## WHAT YOU ARE ASKED TO DO
Copy every line of the entries that includes the word "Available".
[ENTRIES SUPPLIED — start]
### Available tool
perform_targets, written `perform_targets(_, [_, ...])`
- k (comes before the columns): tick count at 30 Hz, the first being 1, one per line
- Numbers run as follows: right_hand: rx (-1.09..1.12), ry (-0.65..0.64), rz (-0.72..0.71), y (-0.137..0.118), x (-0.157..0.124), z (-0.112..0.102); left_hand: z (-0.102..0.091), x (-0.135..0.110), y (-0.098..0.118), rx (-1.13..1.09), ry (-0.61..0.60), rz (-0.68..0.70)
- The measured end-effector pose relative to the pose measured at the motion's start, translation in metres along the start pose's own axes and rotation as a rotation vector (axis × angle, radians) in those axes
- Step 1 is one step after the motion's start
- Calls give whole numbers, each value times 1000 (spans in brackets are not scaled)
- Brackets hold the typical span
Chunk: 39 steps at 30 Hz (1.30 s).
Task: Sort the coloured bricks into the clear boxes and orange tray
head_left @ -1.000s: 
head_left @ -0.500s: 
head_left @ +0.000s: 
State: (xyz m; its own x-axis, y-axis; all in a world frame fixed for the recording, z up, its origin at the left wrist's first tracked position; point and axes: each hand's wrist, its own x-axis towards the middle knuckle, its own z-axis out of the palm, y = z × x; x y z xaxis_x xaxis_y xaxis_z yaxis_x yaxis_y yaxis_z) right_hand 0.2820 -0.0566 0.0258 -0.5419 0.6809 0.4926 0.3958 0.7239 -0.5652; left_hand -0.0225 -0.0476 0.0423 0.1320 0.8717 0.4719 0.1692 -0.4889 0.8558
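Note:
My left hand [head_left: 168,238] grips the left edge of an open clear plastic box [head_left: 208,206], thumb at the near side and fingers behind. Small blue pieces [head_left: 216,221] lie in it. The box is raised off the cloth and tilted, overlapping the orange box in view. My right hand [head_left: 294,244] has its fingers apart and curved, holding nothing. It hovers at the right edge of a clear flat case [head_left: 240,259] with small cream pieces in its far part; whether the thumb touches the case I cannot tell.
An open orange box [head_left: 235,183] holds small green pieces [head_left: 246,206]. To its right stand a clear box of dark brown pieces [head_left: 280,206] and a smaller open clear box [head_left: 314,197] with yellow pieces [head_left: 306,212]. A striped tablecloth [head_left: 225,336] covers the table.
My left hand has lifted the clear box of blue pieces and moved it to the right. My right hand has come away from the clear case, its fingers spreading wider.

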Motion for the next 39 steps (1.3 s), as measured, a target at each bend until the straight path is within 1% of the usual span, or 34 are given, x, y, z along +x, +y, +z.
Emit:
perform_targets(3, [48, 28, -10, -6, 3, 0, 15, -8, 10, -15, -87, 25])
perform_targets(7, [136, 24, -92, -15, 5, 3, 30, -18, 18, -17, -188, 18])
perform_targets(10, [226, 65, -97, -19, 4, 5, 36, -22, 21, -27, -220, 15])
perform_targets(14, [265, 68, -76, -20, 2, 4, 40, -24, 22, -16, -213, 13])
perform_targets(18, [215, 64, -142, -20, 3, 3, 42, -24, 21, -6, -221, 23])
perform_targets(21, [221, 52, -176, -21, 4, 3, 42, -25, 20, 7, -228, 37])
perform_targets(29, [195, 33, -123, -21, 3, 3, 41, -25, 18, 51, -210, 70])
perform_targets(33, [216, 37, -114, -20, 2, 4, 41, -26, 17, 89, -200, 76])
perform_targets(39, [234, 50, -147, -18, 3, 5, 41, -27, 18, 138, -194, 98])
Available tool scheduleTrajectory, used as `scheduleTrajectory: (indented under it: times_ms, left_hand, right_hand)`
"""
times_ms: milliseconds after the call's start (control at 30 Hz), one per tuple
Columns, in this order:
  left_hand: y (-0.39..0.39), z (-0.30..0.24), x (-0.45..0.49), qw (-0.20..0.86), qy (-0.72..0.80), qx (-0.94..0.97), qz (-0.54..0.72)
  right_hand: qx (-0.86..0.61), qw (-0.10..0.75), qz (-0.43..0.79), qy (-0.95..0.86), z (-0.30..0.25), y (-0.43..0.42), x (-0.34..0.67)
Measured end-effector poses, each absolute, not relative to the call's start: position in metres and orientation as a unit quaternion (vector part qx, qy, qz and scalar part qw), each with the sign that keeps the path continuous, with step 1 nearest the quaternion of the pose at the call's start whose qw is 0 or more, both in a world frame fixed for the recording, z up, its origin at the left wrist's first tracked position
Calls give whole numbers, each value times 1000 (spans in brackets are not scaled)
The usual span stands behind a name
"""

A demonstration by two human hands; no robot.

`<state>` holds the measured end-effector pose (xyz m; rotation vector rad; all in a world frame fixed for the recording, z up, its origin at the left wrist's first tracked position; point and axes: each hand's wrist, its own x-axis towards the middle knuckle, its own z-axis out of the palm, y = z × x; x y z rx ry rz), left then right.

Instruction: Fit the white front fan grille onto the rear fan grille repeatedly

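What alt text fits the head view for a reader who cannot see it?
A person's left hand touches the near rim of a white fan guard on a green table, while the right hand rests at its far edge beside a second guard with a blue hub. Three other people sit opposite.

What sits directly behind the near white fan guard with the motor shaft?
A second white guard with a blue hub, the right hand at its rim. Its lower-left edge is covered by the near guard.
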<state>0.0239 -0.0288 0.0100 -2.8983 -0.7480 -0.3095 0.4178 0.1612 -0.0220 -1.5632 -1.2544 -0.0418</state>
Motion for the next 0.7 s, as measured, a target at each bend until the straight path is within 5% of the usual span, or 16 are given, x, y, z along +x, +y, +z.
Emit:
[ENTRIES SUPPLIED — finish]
## RESPONSE TO THIS TASK
### Available tool
Available tool scheduleTrajectory, used as `scheduleTrajectory: (indented under it: times_ms, left_hand, right_hand)`

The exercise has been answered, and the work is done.